• _What to produce_
A word-for-word copy of the entries below is required.

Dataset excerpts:
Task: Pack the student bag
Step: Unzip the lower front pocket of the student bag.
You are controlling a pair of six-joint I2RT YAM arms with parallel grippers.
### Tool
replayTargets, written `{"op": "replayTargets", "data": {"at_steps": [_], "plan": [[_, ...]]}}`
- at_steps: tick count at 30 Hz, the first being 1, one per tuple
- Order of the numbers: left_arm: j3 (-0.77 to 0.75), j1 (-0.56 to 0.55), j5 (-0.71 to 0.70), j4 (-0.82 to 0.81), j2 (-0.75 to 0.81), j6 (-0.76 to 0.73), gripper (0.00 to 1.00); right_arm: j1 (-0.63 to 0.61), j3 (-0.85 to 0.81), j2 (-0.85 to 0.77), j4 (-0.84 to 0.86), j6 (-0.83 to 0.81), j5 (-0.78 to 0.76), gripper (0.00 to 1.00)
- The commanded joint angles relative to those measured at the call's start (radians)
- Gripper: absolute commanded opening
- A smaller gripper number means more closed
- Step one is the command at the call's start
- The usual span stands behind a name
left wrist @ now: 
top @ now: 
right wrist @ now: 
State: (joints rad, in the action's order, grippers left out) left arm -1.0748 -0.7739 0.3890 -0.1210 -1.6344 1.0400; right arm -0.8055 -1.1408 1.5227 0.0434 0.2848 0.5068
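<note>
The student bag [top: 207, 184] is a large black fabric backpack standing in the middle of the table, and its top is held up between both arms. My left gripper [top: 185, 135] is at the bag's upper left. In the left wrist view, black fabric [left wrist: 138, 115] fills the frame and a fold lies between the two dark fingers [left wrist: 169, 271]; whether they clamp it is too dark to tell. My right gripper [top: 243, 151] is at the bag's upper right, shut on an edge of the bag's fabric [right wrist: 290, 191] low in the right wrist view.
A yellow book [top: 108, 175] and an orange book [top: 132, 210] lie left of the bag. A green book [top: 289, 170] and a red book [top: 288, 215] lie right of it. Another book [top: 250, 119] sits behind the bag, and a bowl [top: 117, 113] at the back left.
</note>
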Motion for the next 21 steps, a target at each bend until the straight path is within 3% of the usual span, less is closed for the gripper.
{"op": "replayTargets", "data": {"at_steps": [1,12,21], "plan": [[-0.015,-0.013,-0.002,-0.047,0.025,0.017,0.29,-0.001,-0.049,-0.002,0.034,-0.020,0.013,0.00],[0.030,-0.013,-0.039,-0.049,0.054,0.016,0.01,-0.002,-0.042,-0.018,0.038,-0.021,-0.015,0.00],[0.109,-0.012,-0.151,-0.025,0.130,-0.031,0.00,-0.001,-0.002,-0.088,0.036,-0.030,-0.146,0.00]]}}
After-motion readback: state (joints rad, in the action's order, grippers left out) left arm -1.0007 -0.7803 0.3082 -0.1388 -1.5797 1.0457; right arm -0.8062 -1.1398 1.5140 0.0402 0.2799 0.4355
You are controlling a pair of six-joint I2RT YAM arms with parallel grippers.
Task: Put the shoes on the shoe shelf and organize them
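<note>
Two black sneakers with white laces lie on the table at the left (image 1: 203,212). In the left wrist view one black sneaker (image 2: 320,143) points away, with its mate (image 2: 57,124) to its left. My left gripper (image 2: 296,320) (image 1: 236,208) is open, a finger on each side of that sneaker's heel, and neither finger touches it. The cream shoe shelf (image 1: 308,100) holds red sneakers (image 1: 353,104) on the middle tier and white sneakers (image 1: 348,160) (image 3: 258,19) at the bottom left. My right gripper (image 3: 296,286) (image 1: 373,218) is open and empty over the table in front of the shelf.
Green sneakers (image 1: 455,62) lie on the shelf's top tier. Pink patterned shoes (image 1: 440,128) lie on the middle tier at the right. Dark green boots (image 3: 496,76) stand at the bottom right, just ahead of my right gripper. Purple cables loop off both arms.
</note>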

• _Result of the exercise_
Task: Pack the student bag
Step: Unzip the lower front pocket of the student bag.
You are controlling a pair of six-joint I2RT YAM arms with parallel grippers.
### Tool
replayTargets, written `{"op": "replayTargets", "data": {"at_steps": [_], "plan": [[_, ...]]}}`
- at_steps: tick count at 30 Hz, the first being 1, one per tuple
- Order of the numbers: left_arm: j3 (-0.77 to 0.75), j1 (-0.56 to 0.55), j5 (-0.71 to 0.70), j4 (-0.82 to 0.81), j2 (-0.75 to 0.81), j6 (-0.76 to 0.73), gripper (0.00 to 1.00); right_arm: j1 (-0.63 to 0.61), j3 (-0.85 to 0.81), j2 (-0.85 to 0.77), j4 (-0.84 to 0.86), j6 (-0.83 to 0.81), j5 (-0.78 to 0.76), gripper (0.00 to 1.00)
- The commanded joint angles relative to those measured at the call's start (radians)
- Gripper: absolute commanded opening
- A smaller gripper number means more closed
- Step one is the command at the call's start
- The usual span stands behind a name
left wrist @ now: 
top @ now: 
right wrist @ now: 
State: (joints rad, in the action's order, grippers left out) left arm -1.0748 -0.7739 0.3890 -0.1210 -1.6344 1.0400; right arm -0.8055 -1.1408 1.5227 0.0434 0.2848 0.5068
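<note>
The student bag [top: 207, 184] is a large black fabric backpack standing in the middle of the table, and its top is held up between both arms. My left gripper [top: 185, 135] is at the bag's upper left. In the left wrist view, black fabric [left wrist: 138, 115] fills the frame and a fold lies between the two dark fingers [left wrist: 169, 271]; whether they clamp it is too dark to tell. My right gripper [top: 243, 151] is at the bag's upper right, shut on an edge of the bag's fabric [right wrist: 290, 191] low in the right wrist view.
A yellow book [top: 108, 175] and an orange book [top: 132, 210] lie left of the bag. A green book [top: 289, 170] and a red book [top: 288, 215] lie right of it. Another book [top: 250, 119] sits behind the bag, and a bowl [top: 117, 113] at the back left.
</note>
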Motion for the next 21 steps, a target at each bend until the straight path is within 3% of the usual span, less is closed for the gripper.
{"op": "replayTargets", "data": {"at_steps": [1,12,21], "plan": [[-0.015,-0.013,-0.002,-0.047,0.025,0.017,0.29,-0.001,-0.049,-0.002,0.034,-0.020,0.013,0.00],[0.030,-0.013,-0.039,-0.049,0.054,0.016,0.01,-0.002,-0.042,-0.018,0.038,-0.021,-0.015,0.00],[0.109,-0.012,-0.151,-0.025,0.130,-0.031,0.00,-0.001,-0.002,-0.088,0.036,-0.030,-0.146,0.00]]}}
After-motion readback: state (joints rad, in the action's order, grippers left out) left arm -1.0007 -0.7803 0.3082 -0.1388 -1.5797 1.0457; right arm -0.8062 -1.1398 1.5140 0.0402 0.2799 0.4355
You are controlling a pair of six-joint I2RT YAM arms with parallel grippers.
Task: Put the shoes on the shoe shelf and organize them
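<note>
Two black sneakers with white laces lie on the table at the left (image 1: 203,212). In the left wrist view one black sneaker (image 2: 320,143) points away, with its mate (image 2: 57,124) to its left. My left gripper (image 2: 296,320) (image 1: 236,208) is open, a finger on each side of that sneaker's heel, and neither finger touches it. The cream shoe shelf (image 1: 308,100) holds red sneakers (image 1: 353,104) on the middle tier and white sneakers (image 1: 348,160) (image 3: 258,19) at the bottom left. My right gripper (image 3: 296,286) (image 1: 373,218) is open and empty over the table in front of the shelf.
Green sneakers (image 1: 455,62) lie on the shelf's top tier. Pink patterned shoes (image 1: 440,128) lie on the middle tier at the right. Dark green boots (image 3: 496,76) stand at the bottom right, just ahead of my right gripper. Purple cables loop off both arms.
</note>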

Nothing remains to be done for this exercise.